■ **Exercise details**: Check each line of the records below for the string "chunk", then state how many lines contain it, with no other output.

■ **Supplied records**:
⁂
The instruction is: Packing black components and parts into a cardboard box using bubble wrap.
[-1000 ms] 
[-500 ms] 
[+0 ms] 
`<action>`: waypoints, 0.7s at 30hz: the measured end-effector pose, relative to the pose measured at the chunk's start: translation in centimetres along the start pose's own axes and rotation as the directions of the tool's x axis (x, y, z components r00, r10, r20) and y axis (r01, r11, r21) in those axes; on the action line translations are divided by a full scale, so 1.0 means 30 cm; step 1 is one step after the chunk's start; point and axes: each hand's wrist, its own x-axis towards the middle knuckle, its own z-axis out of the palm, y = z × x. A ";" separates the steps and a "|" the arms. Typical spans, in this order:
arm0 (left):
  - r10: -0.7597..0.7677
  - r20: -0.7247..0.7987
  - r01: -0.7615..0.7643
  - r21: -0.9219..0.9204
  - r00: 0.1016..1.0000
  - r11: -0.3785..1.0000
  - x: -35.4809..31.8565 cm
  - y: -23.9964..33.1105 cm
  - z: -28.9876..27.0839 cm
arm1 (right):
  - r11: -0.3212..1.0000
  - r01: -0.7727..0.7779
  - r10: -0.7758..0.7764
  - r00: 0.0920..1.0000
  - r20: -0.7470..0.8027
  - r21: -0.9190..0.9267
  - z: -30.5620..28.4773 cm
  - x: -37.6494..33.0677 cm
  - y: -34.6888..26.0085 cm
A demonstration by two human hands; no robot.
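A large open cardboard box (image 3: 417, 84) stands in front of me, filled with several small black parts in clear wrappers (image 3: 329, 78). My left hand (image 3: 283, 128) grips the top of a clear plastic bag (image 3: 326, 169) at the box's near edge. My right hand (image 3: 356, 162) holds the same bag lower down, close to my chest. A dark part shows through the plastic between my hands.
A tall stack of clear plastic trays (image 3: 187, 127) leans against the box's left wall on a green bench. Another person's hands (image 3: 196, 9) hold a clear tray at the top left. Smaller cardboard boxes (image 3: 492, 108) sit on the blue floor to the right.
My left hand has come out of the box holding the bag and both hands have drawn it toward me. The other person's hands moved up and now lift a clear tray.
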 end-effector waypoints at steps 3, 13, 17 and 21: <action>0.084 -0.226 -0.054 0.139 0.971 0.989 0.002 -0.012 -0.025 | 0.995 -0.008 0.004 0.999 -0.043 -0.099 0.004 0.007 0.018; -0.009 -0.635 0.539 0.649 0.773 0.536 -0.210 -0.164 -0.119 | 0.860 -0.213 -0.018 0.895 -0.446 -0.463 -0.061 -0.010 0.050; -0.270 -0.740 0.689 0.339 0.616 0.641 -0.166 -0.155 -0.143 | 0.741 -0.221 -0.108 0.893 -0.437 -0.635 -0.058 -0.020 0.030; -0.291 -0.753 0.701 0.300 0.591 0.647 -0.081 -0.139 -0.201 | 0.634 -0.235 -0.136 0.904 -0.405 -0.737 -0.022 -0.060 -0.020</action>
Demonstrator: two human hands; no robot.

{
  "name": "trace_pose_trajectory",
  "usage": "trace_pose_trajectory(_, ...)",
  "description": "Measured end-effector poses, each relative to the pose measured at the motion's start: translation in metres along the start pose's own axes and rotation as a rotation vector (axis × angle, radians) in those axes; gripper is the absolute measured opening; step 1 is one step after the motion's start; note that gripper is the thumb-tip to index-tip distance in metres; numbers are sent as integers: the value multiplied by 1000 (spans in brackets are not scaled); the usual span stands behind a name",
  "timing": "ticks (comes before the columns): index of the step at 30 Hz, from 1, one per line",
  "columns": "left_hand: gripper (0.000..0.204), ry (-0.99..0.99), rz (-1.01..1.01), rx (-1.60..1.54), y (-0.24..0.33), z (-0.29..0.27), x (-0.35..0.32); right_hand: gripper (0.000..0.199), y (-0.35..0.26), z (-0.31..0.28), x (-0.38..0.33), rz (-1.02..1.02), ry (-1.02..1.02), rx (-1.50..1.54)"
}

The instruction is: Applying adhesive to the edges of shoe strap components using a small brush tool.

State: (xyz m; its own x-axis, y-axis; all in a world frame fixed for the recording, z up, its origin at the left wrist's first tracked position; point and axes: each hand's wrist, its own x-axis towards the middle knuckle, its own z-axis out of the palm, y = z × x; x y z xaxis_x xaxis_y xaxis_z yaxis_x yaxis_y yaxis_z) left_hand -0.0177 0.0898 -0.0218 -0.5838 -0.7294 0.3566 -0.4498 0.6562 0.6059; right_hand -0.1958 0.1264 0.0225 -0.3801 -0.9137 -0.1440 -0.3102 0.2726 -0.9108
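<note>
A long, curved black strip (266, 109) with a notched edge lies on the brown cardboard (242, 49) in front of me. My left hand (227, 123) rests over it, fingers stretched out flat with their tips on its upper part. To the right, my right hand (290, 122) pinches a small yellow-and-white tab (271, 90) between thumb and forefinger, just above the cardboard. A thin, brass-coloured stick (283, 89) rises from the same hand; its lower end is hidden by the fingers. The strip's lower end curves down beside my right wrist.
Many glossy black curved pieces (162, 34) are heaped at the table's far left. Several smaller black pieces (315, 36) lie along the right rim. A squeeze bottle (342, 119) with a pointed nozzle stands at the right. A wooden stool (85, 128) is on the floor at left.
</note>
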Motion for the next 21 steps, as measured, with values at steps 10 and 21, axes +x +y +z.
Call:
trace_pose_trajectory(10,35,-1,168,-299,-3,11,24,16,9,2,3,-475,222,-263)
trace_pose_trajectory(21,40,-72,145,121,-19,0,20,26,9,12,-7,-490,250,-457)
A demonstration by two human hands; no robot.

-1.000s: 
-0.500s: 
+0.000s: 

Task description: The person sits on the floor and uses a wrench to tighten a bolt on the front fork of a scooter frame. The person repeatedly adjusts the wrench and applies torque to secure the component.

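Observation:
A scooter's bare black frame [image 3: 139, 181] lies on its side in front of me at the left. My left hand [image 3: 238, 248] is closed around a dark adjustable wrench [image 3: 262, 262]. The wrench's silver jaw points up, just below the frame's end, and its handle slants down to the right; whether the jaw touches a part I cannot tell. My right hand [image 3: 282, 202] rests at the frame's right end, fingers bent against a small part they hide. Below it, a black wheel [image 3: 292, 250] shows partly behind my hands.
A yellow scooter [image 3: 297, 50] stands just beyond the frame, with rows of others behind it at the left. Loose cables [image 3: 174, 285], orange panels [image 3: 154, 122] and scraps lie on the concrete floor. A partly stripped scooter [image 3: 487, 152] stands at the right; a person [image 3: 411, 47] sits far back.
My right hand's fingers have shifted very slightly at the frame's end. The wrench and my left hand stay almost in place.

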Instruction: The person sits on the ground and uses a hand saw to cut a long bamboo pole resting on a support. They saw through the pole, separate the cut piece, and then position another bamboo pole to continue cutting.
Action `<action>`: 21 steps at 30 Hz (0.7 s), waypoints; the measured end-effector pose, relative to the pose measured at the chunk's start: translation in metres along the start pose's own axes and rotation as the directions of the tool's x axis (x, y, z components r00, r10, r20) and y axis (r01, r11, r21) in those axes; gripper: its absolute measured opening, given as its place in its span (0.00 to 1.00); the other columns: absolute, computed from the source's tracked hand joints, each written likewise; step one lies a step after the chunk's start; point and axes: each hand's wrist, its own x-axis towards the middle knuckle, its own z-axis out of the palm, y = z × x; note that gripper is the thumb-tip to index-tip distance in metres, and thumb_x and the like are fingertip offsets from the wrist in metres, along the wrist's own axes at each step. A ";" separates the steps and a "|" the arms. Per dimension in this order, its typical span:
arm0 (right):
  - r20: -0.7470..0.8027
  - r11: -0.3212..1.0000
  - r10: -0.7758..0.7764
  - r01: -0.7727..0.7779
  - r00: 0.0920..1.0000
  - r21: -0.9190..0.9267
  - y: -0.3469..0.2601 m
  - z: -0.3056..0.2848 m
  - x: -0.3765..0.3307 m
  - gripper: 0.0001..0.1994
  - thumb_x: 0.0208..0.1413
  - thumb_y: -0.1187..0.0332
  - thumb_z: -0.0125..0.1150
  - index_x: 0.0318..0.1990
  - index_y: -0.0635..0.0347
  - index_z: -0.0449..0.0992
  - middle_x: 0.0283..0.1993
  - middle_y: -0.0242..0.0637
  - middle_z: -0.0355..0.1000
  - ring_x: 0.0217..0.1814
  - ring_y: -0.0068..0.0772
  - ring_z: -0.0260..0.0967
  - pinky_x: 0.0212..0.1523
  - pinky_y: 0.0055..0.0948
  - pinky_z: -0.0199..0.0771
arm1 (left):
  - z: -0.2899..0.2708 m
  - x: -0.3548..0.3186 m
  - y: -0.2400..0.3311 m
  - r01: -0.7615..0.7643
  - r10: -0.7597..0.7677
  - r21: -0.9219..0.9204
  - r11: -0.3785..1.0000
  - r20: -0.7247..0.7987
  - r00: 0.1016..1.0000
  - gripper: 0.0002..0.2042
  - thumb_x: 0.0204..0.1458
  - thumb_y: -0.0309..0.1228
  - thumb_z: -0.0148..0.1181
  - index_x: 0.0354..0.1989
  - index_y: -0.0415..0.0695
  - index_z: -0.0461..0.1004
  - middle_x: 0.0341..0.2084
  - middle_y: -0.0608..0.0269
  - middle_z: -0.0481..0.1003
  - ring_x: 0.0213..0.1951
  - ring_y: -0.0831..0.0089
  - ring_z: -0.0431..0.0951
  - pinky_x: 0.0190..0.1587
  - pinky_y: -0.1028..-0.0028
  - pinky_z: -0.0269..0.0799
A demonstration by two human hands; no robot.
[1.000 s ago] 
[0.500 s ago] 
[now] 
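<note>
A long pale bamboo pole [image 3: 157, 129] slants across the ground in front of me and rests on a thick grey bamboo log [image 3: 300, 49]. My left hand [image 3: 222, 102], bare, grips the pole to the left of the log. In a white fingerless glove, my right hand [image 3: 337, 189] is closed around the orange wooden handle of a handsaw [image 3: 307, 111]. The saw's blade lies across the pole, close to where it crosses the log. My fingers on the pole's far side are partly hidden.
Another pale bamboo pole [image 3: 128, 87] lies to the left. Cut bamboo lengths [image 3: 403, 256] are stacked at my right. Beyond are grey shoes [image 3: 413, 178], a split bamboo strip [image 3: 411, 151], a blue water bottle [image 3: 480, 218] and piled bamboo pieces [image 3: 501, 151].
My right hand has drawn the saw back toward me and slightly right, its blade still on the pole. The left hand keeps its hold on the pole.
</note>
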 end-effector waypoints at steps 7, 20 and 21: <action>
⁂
■ **Response below**: 2